Microsoft touts Cortana as the best virtual assistant out there, and a Reuters report this morning says Windows consumers won’t be the only ones who can use the service. Per the report, the company is planning to make Cortana a standalone app that will be available on Android and iOS devices. Furthermore, Microsoft is planning to release in the fall a more advanced version of Cortana, one that incorporates machine learning capabilities.

“This kind of technology, which can read and understand email, will play a central role in the next roll out of Cortana, which we are working on now for the fall time frame,” Eric Horvitz, managing director of Microsoft Research, told Reuters. The project is called “Einstein.”

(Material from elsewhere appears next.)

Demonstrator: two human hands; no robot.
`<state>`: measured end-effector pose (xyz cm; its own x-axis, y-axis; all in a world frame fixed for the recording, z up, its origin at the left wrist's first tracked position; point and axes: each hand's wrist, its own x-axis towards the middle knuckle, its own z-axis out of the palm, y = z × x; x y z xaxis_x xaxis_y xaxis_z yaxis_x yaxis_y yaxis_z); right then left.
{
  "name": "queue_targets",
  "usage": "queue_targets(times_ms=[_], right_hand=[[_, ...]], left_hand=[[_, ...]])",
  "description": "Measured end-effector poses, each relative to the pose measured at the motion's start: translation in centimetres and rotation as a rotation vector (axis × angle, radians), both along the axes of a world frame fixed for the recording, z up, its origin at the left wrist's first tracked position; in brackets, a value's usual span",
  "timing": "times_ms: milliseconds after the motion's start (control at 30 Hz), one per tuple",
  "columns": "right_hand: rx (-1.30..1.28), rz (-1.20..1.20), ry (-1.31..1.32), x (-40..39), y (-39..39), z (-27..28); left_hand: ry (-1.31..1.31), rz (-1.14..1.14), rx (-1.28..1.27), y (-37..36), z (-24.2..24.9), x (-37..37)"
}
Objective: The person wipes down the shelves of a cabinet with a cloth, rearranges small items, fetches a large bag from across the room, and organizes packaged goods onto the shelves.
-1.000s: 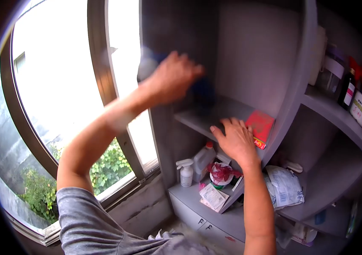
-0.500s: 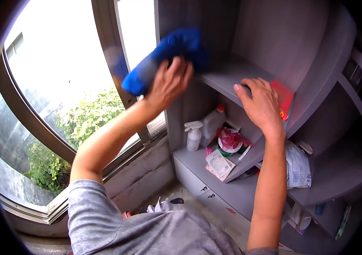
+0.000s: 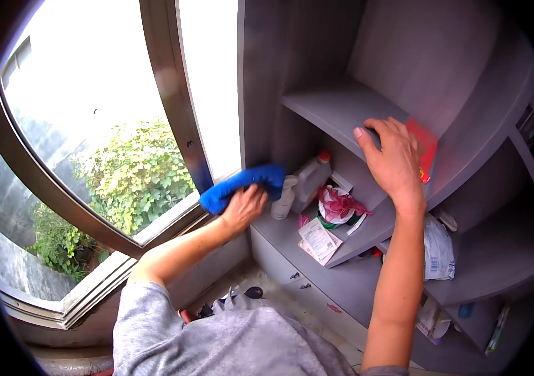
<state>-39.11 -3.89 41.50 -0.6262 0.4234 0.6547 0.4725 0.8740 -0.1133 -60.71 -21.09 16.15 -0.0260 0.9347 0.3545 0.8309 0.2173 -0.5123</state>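
A bunched blue cloth (image 3: 232, 187) is in my left hand (image 3: 245, 205), whose fingers press on it against the side panel of the grey cabinet (image 3: 265, 100), close to the window frame. My right hand (image 3: 393, 153) is at the edge of the upper shelf (image 3: 336, 103), fingers loosely bent and apart, holding nothing. Partly behind those fingers lies a red booklet or packet (image 3: 428, 149) on the shelf. A white spray bottle (image 3: 283, 199) stands just right of the cloth, its top close to my left hand.
Beside the spray bottle are a grey jug with a red cap (image 3: 312, 178), a red-and-white plastic bag (image 3: 340, 205) and some papers (image 3: 320, 241). A silvery package (image 3: 437, 250) sits on the right shelf. The window (image 3: 110, 94) is at left, with shrubs outside.
My left hand has moved down with the blue cloth, from above the upper shelf's level to beside the spray bottle. My right hand stays at the shelf edge.
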Motion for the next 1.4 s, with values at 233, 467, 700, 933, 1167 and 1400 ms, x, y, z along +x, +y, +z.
queue_targets(times_ms=[233, 467, 700, 933, 1167, 1400], right_hand=[[0.019, -0.015, -0.001, -0.1, 0.1, 0.0], [-0.174, 0.279, 0.488, -0.3, -5.1, -0.7], [-0.944, 0.545, 0.611, 0.2, -11.1, -9.2], [-0.013, 0.147, 0.651, -1.2, -8.0, 0.7], [-0.380, -0.230, -0.250, -6.6, 0.8, 4.3], [-0.091, 0.116, -0.389, -7.3, -3.7, 3.9]], left_hand=[[-0.913, 0.062, -0.983, -2.7, -6.7, 0.1], [-2.181, -0.482, -0.090, -5.6, 11.7, 2.2], [-1.654, -0.994, 0.518, -2.0, 13.1, 10.5], [-1.885, -1.058, 0.579, -3.1, 11.7, 9.9], [-2.024, -0.831, 0.287, -3.9, 7.2, 11.9], [-1.946, -0.757, 0.010, -4.4, 6.4, 12.6]])
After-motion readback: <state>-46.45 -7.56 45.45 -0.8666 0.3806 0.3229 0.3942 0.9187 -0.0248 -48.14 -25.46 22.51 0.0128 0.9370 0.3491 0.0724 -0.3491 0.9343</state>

Microsoft didn’t confirm or deny the report, and it declined 425 Business‘ request for comment.

Since it debuted on Windows phones a year ago, Cortana’s presence on Microsoft products has increased. Desktops running Windows 10 will have Cortana built-in, and the virtual assistant could soon be available to a lion’s share of the smartphone market, of which Windows Phone holds about 3 percent.

Making Cortana a standalone product reveals a deeper look into Microsoft’s plan for the service. It’s now clear Cortana is viewed as its own entity rather than a feature of Windows. Making Cortana available on Android and iOS devices fits with CEO Satya Nadella’s plan to get Microsoft products on all devices running all operating systems.

More important is the revelation that Microsoft intends Cortana to be a machine-learning tool. Virtual assistants like Cortana, Apple’s Siri, and Google Now are best recognized by their voice recognition and response capabilities, but Microsoft wants Cortana to become a predictive agent, something it and Google Now already do to a limited degree.

The concept of machine learning is fast gaining traction and importance in tech engineering houses. In the near term, machine learning projects like the proposed Cortana can scan through applications on a device or cloud network, gather data, and interpret that data to administer centralized notifications or even make predictions. But user experiences such as that are early tests of larger-scale machine learning capabilities that will be required to handle big data assignments for companies.